Judges: Adams
Filed Date: 6/8/1903
Status: Precedential
Modified Date: 11/3/2024
This is an action which was brought by the owner and the master of the barge James T. Easton, against the steamboat Allan Joy, to recover damages caused to the barge and cargo of coal, by a collision between the barge and the steamboat, on the easterly side of Bridgeport harbor, on the 23rd day of December, 1901. The barge was at anchor, with two other barges, which had been brought into the harbor by the tug Gertrude, two days before. The steamboat was bound to her regular landing place in Bridgeport, above the place of collision.
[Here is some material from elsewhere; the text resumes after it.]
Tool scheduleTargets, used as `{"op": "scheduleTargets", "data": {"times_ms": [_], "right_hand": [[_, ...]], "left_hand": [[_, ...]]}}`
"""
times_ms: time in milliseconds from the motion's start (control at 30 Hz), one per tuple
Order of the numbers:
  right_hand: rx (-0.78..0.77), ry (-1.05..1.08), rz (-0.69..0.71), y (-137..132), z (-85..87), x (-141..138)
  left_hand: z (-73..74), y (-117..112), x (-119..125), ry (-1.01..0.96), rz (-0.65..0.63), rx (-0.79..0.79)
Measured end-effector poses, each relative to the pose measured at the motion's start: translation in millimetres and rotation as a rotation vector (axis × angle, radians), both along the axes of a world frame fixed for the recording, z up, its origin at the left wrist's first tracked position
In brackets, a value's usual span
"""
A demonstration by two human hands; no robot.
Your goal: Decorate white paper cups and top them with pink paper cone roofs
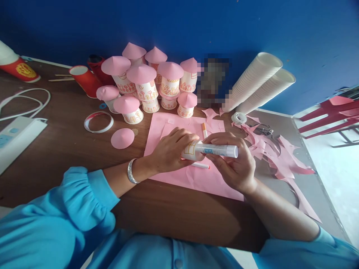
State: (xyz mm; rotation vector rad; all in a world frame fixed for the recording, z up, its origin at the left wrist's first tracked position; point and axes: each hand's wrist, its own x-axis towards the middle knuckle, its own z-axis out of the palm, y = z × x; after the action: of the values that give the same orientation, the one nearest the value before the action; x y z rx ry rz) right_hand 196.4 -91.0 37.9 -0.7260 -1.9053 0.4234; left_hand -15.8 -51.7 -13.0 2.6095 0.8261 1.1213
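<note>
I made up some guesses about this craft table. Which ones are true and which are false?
1. The right hand holds a white glue stick. True.
2. The paper sheet under the hands is green. False: it is pink.
3. A loose pink paper cone lies on the table. True.
4. The white cup stacks stand upright. False: they lie tipped on their sides.
5. The left hand has a silver bracelet on its wrist. True.

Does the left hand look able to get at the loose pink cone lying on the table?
Probably yes: the pink cone lies on the bare table beside the left hand, with nothing between them, though its fingers grip the glue stick.
</note>
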Motion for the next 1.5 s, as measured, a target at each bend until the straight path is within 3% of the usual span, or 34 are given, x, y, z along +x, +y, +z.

The defence of the steamboat is, that the collision was caused by the negligence of those in charge of the barge, in allowing her to be anchored in the channel, where she was an obstruction to navigation; and the claimant of the Joy brought the Gertrude into the action by petition, alleging that she was also in fault in anchoring the barge in an improper place in the channel and in failing to move her to the customary anchorage ground in the harbor, which is on the westerly side of the channel.
It appears that the Gertrude had brought a flotilla of four barges, bound East, into Bridgeport foi; harbor, the 21st of December, and anchored them on the west bank of the channel, above the breakwater. While there, one of the barges, the Nassau, sank and extended 30 or 40 feet into the channel, which was about 200 feet wide. The next day the Gertrude took the other three barges about 40a feet up the channel and anchored them at a place on the east side where they subsequently went aground, in about ten feet of water, at low tide. The barges lay abreast, heading up the river, the Easton being the outside boat and near the channel at the bow and 15 or 20 feet away from it at the stern. Before the barges were moved, the Joy passed them, bound to New York. When returning on her regular trip, coming up the dredged channel outside of the Breakwater, she observed the barges but did not notice that any of them had been moved until she passed the Beacon, on the end of the Breakwater. Usually in passing the Beacon, the Joy starboarded her helm so as to change her course 4 or 5 points, to go up the channel. On. this occasion, owing to the wreck, she probably got too far to the eastward, in the narrow channel, and, in the starboarding, she swung her stern out of the channel and into the shoal water on the east side of the channel, where it “smelt” the bottom, causing loss of steerage way and a deviation from her regular course, with the result of bringing her bow, with considerable force, against the port side of the Easton, about a third of the way from the bow, knocking a hole in the side which caused her to sink.
Upon this conclusion as to the facts, reached from conflicting testimony, it seems clear that the Joy was in fault for the collision. No-doubt navigation was made difficult for her by the sinking of the Nassau in the channel but she could have avoided any danger of collision with the Easton by the exercise of sufficient care.
I do not find from the evidence that there is any particular anchorage ground in Bridgeport harbor, which vessels are obliged to seek. The western side of the channel is the one usually resorted to but it is for purposes of convenience rather than from the performance of any duty on the part of vessels desiring to anchor.
Decree for the libellants against the Joy. The petition against the Gertrude is dismissed.